Table 2 show that complete or nearly complete fractional coverage (> = .95) of a bFLIC by a single TC was observed for nearly 1/2 of the bFLICs relative to groups A and B. Relaxing the fractional coverage requirement to determine the number of bFLICs that have .95 or less TC fractional coverage, exposes a significant difference between group A and B. In group A, 155 bFLICs (out of 933) are shared between the > = .95 and < .95 fractional coverage levels accounting for the distribution of bFLICs between the two levels (672 + 414 - 153 = 933). This is not unexpected as a TC that exhibits > = .95 fractional coverage from one bFLIC, may also cover at < .95 for another bFLIC. In group B, only 2 bFLICs (out of 855) are shared between the > = .95 and < .95 fractional coverage levels, accounting for the distribution of each bFLIC (401 + 456 - 2 = 855) between these two levels. Group B provide a less redundant description of the transcript space of the bFLICs. Unfortunately, when analyzing the sequence of non-TC member transcripts the analysis would typically be conducted in a group A manner. As the bFLIC fractional coverage level is reduced down from < .95 through < .15 level, the number of bFLIC meeting this requirement decreases. The process of decreasing the fractional coverage level amounts to finding bFLICs that aren't well represented by the TCs in the TIGR Bt GI. As the fractional coverage level decreases, the bFLICs expectedly tend to lengthen. The data in Table 2 shows that about 1/2 the bFLICs are represented well by single TCs in the TIGR Bt GI using strict similarity criteria, but using less strict similarity criteria will result in a more ambiguous representation of the bFLIC using TCs because of the similarity between TCs. As average bFLIC lengths increase from about 1500 nucleotides, the probability decreases that a single TC matches with high fidelity an entire bFLIC.
Single pass 5' and 3' reads for 169 full-CDS bFLICs were previously incorporated into the TIGR BtGI. The 5' and 3' single pass reads for 94 (56%) were assembled into the same TCs, while 75 (44%) single pass end reads were placed in different TCs. Using the admittedly limited dataset of 169 bFLICS, it is observed that about 1/2 of the TCs were self-consistently constituted from their source clone sequences. It is likely that the TCs not self-consistently constituted were assembled without adequate data linking the two ends from the single source clone.

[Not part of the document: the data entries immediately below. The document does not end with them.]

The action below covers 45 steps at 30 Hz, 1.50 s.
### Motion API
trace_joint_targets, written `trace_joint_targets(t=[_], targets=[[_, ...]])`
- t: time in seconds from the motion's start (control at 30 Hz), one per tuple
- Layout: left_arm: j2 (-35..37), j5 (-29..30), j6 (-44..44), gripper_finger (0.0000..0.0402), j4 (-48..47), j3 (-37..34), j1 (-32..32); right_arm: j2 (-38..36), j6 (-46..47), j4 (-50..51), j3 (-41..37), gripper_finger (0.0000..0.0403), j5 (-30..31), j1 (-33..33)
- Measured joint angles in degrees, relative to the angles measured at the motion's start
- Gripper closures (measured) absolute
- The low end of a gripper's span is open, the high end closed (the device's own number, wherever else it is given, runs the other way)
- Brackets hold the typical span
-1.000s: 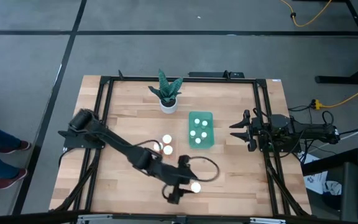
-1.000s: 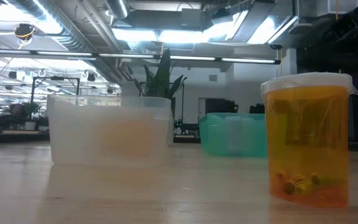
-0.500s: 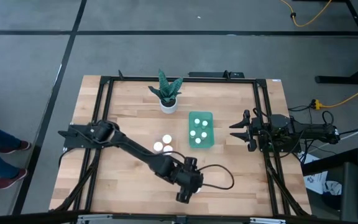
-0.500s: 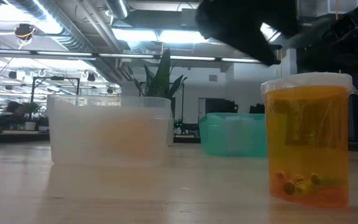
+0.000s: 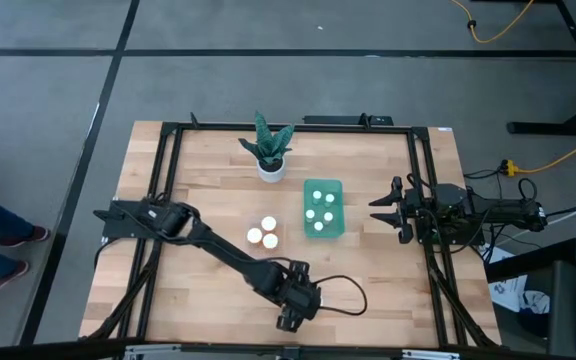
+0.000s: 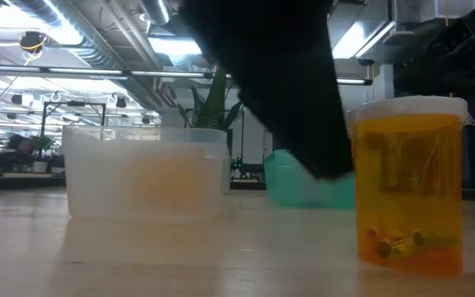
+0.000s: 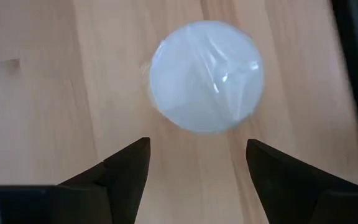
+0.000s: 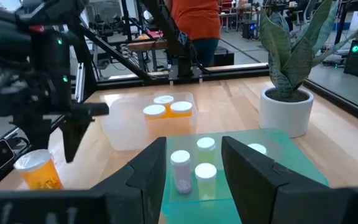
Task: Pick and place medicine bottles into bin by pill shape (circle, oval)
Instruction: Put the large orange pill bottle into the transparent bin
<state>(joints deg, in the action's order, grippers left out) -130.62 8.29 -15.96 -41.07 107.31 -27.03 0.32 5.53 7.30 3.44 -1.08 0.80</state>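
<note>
Left gripper [image 7: 194, 163] hangs over a lone orange medicine bottle [image 6: 410, 186] near the front edge of the tabletop [image 5: 398, 290], a little right of centre; jaws apart, one to either side of its white cap [image 7: 205, 76], which lies just ahead of the tips, not yet between them. Bottle upright, small yellow pills in the bottom, shape too small to tell. Step in hand, by my reading: the approach for a pick, no grasp yet. Next move calls for bringing the jaws on over the cap, lowering around the bottle, then closing. Clear bin [image 8: 143, 121] sits mid-tabletop with two orange bottles in it; green bin [image 5: 323, 209] just to its right holds about four white-capped ones. Right gripper [image 5: 388, 210] waits at the right edge, level with the green bin, jaws apart. Potted plant [image 5: 270, 147] toward the back edge
</note>
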Motion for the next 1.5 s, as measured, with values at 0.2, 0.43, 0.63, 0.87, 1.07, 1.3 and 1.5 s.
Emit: trace_joint_targets(t=[0.2, 0.43, 0.63, 0.87, 1.07, 1.3, 1.5], targets=[[-0.69, 0.04, 2.18, 0.0145, 5.37, 0.0, 0.64, 0.0, 0.0, -0.01, 0.0, 0.0247, 0.0, 0.02], [-0.69, -0.1, 4.6, 0.0145, 8.7, 0.0, 0.64, 0.0, 0.01, -0.01, 0.0, 0.0247, 0.0, 0.01], [-1.59, -0.68, 7.32, 0.0145, 11.93, 0.0, 0.66, 0.0, 0.01, 0.03, 0.0, 0.0247, 0.0, 0.02], [-2.22, -1.59, 7.48, 0.0145, 12.61, -0.07, 0.91, 0.0, 0.0, 0.03, -0.02, 0.0247, 0.02, 0.01], [-2.24, -1.48, 7.77, 0.0145, 12.62, -0.07, 0.92, 0.0, -0.01, 0.03, -0.02, 0.0247, 0.0, 0.0], [-2.24, -0.98, 10.53, 0.016, 13.45, -0.07, 1.06, 0.0, 0.01, 0.03, -0.02, 0.0247, 0.0, 0.02], [-2.23, -1.96, 10.55, 0.021, 13.29, -0.07, 1.19, 0.0, 0.0, 0.03, -0.02, 0.0247, 0.01, 0.01]])
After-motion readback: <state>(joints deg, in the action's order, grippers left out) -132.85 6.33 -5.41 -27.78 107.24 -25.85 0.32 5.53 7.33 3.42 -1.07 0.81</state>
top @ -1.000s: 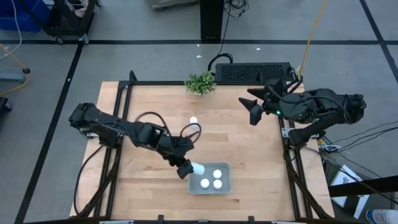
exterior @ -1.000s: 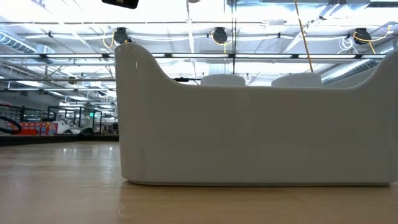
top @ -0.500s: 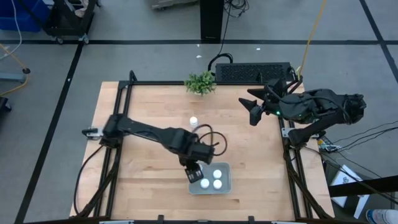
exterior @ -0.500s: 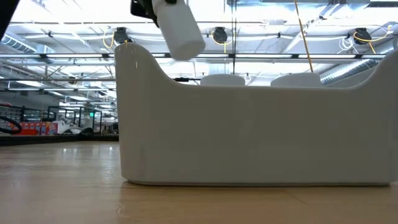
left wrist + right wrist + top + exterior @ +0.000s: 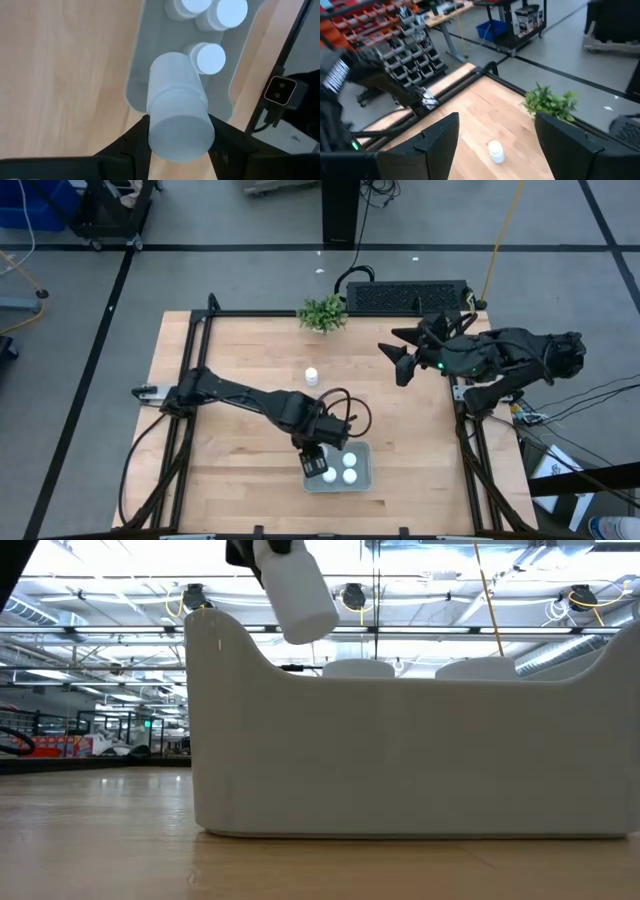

The bovine transcript sequences described here presently represent the largest publicly accessible resource of annotated full-CDS bFLICs. [Note added during review: since this manuscript's submission, 1710 bovine full-length insert cDNA sequences have been submitted to the Mammalian Gene Collection at NCBI by the Bovine Genome Sequencing Program, Genome Sequence Centre, BC Cancer Agency, Vancouver, BC, Canada] The comparative genomics approach employed for clone selection and the database driven sequencing and analysis pipeline provides a mechanism to target and produce full-CDS bFLICs for specific loci that are represented in available cDNA libraries. The full-CDS bFLICs are being incorporated in the NCBI build of the bovine genome. The approach described here should be adaptable for producing full-CDS FLICs for other organisms, and is particularly appropriate for those organisms without available FLIC sequences but with 5' end EST sequences. Analysis of the bFLICs with respect to TIGR Bt GI shows that about 1/2 the bFLIC sequences are well represented by the TCs, while a smaller fraction of the remaining bFLIC aren't well represented by any single TC. Smaller bFLICs are more easily represented by a single TC in the TIGR Bt GI than longer bFLICs. As TCs grow larger than 1500 nucleotides, they become increasingly dissimilar from their FLIC counterparts, and therefore become increasingly less suitable as evidence for basing an accurate gene model on. The full-CDS bFLIC Kozak consensus sequence and 5' UTR length distribution is consistent with prior human and mammal transcript data. The genome complexity exhibited by the alternatively spliced bFLICs correspond to human loci that also exhibit alternatively spliced human transcripts. These results only hint at the bovine genome's inherent complexity. These bFLICs and their annotations provide a significant starting point to investigate the bovine genome and gene expression.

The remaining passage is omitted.